Inscrit dans sa Constitution et célébré le 23 mars de chaque année depuis 1963, le « retour à la mer » est une revendication de la Bolivie depuis la perte de son littoral lors de la guerre du Pacifique (18791884). Le conflit éclate à la suite d’un désaccord portant sur l’augmentation de l’imposition des nombreux investisseurs chiliens exploitant le guano et le salpêtre sur le sol bolivien. En dépit du soutien du Pérou, le Chili défait ses voisins andins, envahit le port d’Antofagasta et s’empare de terres dans le désert d’Atacama. La Bolivie perd les 400 kilomètres de côte qui constituaient alors son unique débouché maritime, tandis que le Pérou est amputé des régions de Tarapacá et d’Arica. Les gouvernements chilien et bolivien signent en 1904 un traité de paix et d’amitié qui entérine la souveraineté chilienne sur les 120 000 kilomètres carrés de terres côtières saisis, concédant, en contrepartie, le financement d’un chemin de fer reliant La Paz au Pacifique et l’assurance d’un libre transit des marchandises en provenance et à destination de la Bolivie.UNE RÉGION RICHE EN MINERAIS
Alors que le pays est le plus pauvre d’Amérique du Sud, avec un PIB par habitant plafonnant à 7 600 dollars en 2017, les gouvernements boliviens successifs dénoncent l’enclavement comme responsable de leurs maux économiques. La forte croissance (4 % en moyenne depuis 1996) repose largement sur les exportations de matières premières (gaz, zinc et soja) qui représentent plus de la moitié des recettes du pays. En l’absence d’un secteur industriel suffisant, la dépendance de la société bolivienne aux importations de biens manufacturés, de produits pétroliers raffinés et de céréales s’accentue. Par ailleurs, si les ressources en or, en argent et en fer des provinces côtières étaient connues avant la conquête chilienne, ces terres pourraient également contenir parmi les plus importantes réserves de cuivre, de lithium et de potassium au monde. La plus grande mine de cuivre à ciel ouvert de la planète en exploitation se trouve ainsi à Chuquicamata, dans le désert d’Atacama. Les relations diplomatiques entre la Bolivie et le Chili sont rompues depuis 1962, exception faite du court rapprochement de 19751978 entre les dictatures militaires de Hugo Banzer (1971-1978 et 1997-2001) et d’Augusto Pinochet (1973-1990). Les discussions entamées en 2006 entre Michelle Bachelet, présidente du Chili (2006-2010 et 2014-2018), et son homologue bolivien, Evo Morales (depuis 2006), n’y ont rien changé. Les Boliviens considèrent que les termes du traité de 1904 ne sont pas respectés. Le chemin de fer entre La Paz et le Pacifique, inauguré en 1912, est à l’arrêt depuis la faillite de la société exploitante en 2005. De plus, la privatisation des ports chiliens sur le Pacifique laisse craindre une augmentation des coûts pour les entreprises boliviennes. En réponse, le gouvernement chilien souligne que la Bolivie profite de droits dont aucun autre État enclavé dans le monde ne dispose. Le pays peut établir ses propres autorités douanières dans les ports d’Arica et d’Antofagasta où il bénéficie de tarifs de manutention préférentiels et d’une exonération complète des taxes sur les marchandises en transit.

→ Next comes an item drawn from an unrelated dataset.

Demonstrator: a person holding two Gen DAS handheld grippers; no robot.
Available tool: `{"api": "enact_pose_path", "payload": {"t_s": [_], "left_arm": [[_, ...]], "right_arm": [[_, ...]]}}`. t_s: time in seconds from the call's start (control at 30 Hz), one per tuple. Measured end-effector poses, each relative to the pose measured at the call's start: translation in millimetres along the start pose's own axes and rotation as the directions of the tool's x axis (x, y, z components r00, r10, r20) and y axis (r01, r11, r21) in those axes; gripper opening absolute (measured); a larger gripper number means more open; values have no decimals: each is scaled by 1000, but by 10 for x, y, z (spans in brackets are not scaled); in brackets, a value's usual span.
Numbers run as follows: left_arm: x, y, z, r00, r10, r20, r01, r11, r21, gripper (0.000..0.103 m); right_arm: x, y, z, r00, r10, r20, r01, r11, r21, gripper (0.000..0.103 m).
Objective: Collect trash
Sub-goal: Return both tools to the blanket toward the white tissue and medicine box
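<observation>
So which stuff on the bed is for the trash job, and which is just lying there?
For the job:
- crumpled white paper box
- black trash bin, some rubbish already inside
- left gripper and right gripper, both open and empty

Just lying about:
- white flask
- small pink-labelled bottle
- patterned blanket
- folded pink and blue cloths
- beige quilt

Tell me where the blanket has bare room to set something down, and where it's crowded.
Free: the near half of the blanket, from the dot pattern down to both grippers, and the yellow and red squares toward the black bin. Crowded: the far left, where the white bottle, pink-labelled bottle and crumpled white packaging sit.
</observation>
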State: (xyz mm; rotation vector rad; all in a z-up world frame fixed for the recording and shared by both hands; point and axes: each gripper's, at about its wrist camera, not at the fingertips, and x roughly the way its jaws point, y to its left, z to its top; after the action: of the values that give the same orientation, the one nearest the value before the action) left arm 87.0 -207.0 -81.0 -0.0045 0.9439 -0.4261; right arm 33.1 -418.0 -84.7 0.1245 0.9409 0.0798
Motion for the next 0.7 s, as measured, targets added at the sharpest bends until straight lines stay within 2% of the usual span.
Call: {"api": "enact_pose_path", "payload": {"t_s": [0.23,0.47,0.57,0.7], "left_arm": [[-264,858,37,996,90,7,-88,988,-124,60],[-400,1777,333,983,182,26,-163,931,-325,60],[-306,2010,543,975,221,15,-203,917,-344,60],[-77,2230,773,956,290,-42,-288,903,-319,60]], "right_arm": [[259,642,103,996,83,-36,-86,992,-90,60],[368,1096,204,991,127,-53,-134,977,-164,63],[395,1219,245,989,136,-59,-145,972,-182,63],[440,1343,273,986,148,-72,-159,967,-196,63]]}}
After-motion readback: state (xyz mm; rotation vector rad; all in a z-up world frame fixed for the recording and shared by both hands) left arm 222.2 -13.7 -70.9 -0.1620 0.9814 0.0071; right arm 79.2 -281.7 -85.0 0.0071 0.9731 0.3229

AU NOM DE LA NATION BOLIVIENNE
Plus qu’une simple équation économique, le « retour à la mer » fait partie intégrante du récit national bolivien. La nation bolivienne n’existe pas au moment de l’indépendance en 1825 et tandis que le pays perd la moitié de sa superficie lors des guerres du XIXe et XXe siècle, passant de 2,36 millions à
1,1 million de kilomètres carrés, la question du territoire structure son identité. Si la capacité mobilisatrice de la revendication maritime est forte, certains observateurs interprètent sa réactivation par Evo Morales comme une stratégie de politique interne. L’union des organisations sociales qui lui avaient permis d’être élu pour une troisième fois dès le premier tour lors de l’élection de 2014 se fissure. Qui plus est, les manifestations s’intensifient contre le président après sa décision de se représenter à un quatrième mandat alors même que la Constitution le lui interdit. Le retour des revendications boliviennes s’inscrit dans le réveil des conflits frontaliers régionaux. En 2014, après six ans de procédure, la CIJ a donné raison au Pérou dans le différend qui l’oppose au Chili depuis la guerre du Pacifique concernant le tracé de sa frontière maritime, lui transférant alors le contrôle de près de 50 000 kilomètres carrés d’océan. Si La Paz ne devait pas abandonner ses prétentions, différentes solutions ont été envisagées pour faciliter l’accès à la mer. En 2009, le gouvernement chilien a proposé la construction d’un tunnel de 150 kilomètres partant de Bolivie et débouchant sur une île artificielle créée au large dans une zone maritime gérée par les deux pays et le Pérou. En 2018, les gouvernements suisse et bolivien ont signé une déclaration d’intérêt pour la construction d’une voie ferrée transocéanique de 3 700 kilomètres reliant le Brésil au Pérou par la Bolivie.